» **WHAT IS REQUIRED**
So that nothing is lost, write out all the lines below exactly.

Source data:
Start of Block

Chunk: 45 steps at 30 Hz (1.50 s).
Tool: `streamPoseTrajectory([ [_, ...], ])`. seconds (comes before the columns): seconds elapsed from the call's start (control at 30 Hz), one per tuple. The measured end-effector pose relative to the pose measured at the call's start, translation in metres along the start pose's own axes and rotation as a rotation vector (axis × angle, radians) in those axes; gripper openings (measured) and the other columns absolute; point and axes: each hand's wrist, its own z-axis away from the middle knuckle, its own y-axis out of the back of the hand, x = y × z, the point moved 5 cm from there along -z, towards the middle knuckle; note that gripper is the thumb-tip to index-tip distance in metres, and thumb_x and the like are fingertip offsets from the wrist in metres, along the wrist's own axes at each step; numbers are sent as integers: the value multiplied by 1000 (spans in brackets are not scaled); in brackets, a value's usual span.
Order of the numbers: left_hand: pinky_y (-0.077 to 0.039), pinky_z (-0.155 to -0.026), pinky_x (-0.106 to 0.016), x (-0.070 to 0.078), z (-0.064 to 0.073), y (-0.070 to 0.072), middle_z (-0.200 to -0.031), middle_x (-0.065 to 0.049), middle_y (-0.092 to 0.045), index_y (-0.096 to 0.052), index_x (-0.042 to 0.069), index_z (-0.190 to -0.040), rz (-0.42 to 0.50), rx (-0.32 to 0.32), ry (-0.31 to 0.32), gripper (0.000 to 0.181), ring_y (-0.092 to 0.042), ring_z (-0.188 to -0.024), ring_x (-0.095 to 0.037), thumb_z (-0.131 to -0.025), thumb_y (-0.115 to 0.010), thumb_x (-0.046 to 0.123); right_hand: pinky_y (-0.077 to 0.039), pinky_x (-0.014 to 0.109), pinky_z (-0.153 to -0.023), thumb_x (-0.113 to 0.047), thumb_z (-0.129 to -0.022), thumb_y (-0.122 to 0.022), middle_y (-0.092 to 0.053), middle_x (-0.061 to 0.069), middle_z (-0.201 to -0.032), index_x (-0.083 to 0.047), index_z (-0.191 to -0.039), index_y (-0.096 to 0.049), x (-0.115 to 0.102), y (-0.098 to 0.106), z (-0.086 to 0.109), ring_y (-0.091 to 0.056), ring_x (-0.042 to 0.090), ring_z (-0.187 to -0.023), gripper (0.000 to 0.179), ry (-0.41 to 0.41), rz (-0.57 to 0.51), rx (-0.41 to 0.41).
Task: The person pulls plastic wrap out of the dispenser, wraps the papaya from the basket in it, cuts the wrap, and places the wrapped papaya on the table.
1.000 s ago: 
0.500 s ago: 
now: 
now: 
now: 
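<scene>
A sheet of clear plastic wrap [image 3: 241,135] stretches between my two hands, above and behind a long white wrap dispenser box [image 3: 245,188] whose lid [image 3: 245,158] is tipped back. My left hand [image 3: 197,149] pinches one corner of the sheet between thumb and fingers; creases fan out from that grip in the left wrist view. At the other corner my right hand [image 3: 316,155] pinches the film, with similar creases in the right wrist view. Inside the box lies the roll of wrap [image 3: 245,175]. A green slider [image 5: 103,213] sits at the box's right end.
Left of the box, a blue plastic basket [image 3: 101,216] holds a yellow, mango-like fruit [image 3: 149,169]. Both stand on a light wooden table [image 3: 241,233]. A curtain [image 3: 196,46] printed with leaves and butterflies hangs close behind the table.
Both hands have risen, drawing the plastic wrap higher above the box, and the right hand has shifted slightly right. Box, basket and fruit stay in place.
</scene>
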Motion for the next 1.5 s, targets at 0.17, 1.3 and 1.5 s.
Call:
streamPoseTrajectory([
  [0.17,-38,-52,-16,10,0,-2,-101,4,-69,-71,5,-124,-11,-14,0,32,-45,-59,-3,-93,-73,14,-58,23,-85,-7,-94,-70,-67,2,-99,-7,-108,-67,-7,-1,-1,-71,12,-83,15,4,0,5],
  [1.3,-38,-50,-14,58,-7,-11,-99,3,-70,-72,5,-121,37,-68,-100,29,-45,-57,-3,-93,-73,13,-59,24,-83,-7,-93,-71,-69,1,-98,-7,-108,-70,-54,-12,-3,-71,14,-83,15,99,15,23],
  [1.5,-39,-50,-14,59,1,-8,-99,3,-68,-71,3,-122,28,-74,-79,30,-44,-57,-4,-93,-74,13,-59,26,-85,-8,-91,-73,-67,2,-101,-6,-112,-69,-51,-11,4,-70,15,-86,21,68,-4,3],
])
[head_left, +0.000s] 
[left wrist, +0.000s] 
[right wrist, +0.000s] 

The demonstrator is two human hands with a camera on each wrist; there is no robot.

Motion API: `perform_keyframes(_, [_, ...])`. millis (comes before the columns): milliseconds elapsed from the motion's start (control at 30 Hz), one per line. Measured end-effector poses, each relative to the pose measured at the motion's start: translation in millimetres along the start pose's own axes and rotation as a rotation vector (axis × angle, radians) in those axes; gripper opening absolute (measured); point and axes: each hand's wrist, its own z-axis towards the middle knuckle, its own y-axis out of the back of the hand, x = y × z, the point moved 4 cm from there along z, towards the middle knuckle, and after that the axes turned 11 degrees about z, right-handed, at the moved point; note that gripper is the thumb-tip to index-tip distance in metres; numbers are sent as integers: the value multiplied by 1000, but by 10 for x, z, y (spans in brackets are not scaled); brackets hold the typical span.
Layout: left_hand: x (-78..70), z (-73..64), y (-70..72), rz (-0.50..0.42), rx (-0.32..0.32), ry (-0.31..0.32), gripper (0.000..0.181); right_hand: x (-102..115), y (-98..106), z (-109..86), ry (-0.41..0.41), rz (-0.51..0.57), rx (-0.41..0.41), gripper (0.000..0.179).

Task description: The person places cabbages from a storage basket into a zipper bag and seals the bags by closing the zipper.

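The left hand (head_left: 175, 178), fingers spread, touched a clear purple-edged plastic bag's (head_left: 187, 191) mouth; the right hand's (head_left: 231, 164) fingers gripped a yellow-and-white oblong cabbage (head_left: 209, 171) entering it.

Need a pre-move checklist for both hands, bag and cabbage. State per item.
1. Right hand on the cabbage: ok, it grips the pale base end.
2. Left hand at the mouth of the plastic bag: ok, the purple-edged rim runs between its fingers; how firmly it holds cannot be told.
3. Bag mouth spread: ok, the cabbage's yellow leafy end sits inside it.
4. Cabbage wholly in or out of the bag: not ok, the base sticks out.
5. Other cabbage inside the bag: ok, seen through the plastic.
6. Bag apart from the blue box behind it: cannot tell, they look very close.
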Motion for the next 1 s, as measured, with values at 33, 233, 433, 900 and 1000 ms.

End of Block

» **WRITTEN REPLY**
Chunk: 45 steps at 30 Hz (1.50 s).
Tool: `streamPoseTrajectory([ [_, ...], ])`. seconds (comes before the columns): seconds elapsed from the call's start (control at 30 Hz), one per tuple. The measured end-effector pose relative to the pose measured at the call's start, translation in metres along the start pose's own axes and rotation as a rotation vector (axis × angle, radians) in those axes; gripper openings (measured) and the other columns absolute; point and axes: each hand's wrist, its own z-axis away from the middle knuckle, its own y-axis out of the back of the hand, x = y × z, the point moved 5 cm from there along -z, towards the middle knuckle; note that gripper is the thumb-tip to index-tip distance in metres, and thumb_x and the like are fingertip offsets from the wrist in metres, along the wrist's own axes at each step; numbers are sent as integers: the value multiplied by 1000 (spans in brackets are not scaled); in brackets, a value's usual span.
Order of the numbers: left_hand: pinky_y (-0.077 to 0.039), pinky_z (-0.155 to -0.026), pinky_x (-0.106 to 0.016), x (-0.070 to 0.078), z (-0.064 to 0.073), y (-0.070 to 0.072), middle_z (-0.200 to -0.031), middle_x (-0.065 to 0.049), middle_y (-0.092 to 0.045), index_y (-0.096 to 0.052), index_x (-0.042 to 0.069), index_z (-0.190 to -0.040), rz (-0.42 to 0.50), rx (-0.32 to 0.32), ry (-0.31 to 0.32), gripper (0.000 to 0.181), ring_y (-0.092 to 0.042), ring_z (-0.188 to -0.024), ring_x (-0.095 to 0.037), thumb_z (-0.131 to -0.025), thumb_y (-0.115 to 0.010), thumb_x (-0.046 to 0.123); right_hand: pinky_y (-0.077 to 0.039), pinky_x (-0.014 to 0.109), pinky_z (-0.153 to -0.023), thumb_x (-0.113 to 0.047), thumb_z (-0.129 to -0.022), thumb_y (-0.122 to 0.022), middle_y (-0.092 to 0.053), middle_x (-0.061 to 0.069), middle_z (-0.201 to -0.032), index_x (-0.083 to 0.047), index_z (-0.191 to -0.039), index_y (-0.096 to 0.049), x (-0.115 to 0.102), y (-0.098 to 0.106), z (-0.086 to 0.109), ring_y (-0.091 to 0.056), ring_x (-0.042 to 0.090), ring_z (-0.187 to -0.023), gripper (0.000 to 0.179), ry (-0.41 to 0.41), rz (-0.57 to 0.51), rx (-0.41 to 0.41).
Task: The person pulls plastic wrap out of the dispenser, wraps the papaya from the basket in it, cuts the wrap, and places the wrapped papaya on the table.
1.000 s ago: 
0.500 s ago: 
now: 
now: 
now: 
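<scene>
A sheet of clear plastic wrap [image 3: 241,135] stretches between my two hands, above and behind a long white wrap dispenser box [image 3: 245,188] whose lid [image 3: 245,158] is tipped back. My left hand [image 3: 197,149] pinches one corner of the sheet between thumb and fingers; creases fan out from that grip in the left wrist view. At the other corner my right hand [image 3: 316,155] pinches the film, with similar creases in the right wrist view. Inside the box lies the roll of wrap [image 3: 245,175]. A green slider [image 5: 103,213] sits at the box's right end.
Left of the box, a blue plastic basket [image 3: 101,216] holds a yellow, mango-like fruit [image 3: 149,169]. Both stand on a light wooden table [image 3: 241,233]. A curtain [image 3: 196,46] printed with leaves and butterflies hangs close behind the table.
Both hands have risen, drawing the plastic wrap higher above the box, and the right hand has shifted slightly right. Box, basket and fruit stay in place.
</scene>
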Motion for the next 1.5 s, targets at 0.17, 1.3 and 1.5 s.
Call:
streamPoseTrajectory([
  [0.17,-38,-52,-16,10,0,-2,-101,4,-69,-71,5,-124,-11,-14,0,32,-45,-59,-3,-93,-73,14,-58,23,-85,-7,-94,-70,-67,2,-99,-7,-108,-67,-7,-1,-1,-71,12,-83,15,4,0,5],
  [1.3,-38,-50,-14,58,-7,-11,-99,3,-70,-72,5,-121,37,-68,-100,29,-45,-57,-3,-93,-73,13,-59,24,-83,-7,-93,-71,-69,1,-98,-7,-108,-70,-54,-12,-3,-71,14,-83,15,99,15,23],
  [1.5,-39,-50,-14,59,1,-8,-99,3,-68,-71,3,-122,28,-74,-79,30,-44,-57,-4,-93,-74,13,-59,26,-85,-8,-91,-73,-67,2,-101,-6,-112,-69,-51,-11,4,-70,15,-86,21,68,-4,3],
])
[head_left, +0.000s] 
[left wrist, +0.000s] 
[right wrist, +0.000s] 

The demonstrator is two human hands with a camera on each wrist; there is no robot.

Motion API: `perform_keyframes(_, [_, ...])`. millis (comes before the columns): milliseconds elapsed from the motion's start (control at 30 Hz), one per line. Measured end-effector poses, each relative to the pose measured at the motion's start: translation in millimetres along the start pose's own axes and rotation as a rotation vector (axis × angle, radians) in those axes; gripper opening absolute (measured); point and axes: each hand's wrist, its own z-axis towards the middle knuckle, its own y-axis out of the back of the hand, x = y × z, the point moved 4 cm from there along z, towards the middle knuckle, and after that the axes turned 11 degrees about z, right-handed, at the moved point; note that gripper is the thumb-tip to index-tip distance in metres; numbers are sent as integers: the value multiplied by 1000, but by 10 for x, z, y (spans in brackets are not scaled); brackets hold the typical span.
Layout: left_hand: x (-78..70), z (-73..64), y (-70..72), rz (-0.50..0.42), rx (-0.32..0.32), ry (-0.31..0.32), gripper (0.000..0.181); right_hand: x (-102..115), y (-98..106), z (-109..86), ry (-0.41..0.41), rz (-0.51..0.57), rx (-0.41..0.41), gripper (0.000..0.179).

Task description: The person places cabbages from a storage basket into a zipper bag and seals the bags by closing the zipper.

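The left hand (head_left: 175, 178), fingers spread, touched a clear purple-edged plastic bag's (head_left: 187, 191) mouth; the right hand's (head_left: 231, 164) fingers gripped a yellow-and-white oblong cabbage (head_left: 209, 171) entering it.

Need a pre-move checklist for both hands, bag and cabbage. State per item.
1. Right hand on the cabbage: ok, it grips the pale base end.
2. Left hand at the mouth of the plastic bag: ok, the purple-edged rim runs between its fingers; how firmly it holds cannot be told.
3. Bag mouth spread: ok, the cabbage's yellow leafy end sits inside it.
4. Cabbage wholly in or out of the bag: not ok, the base sticks out.
5. Other cabbage inside the bag: ok, seen through the plastic.
6. Bag apart from the blue box behind it: cannot tell, they look very close.
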Motion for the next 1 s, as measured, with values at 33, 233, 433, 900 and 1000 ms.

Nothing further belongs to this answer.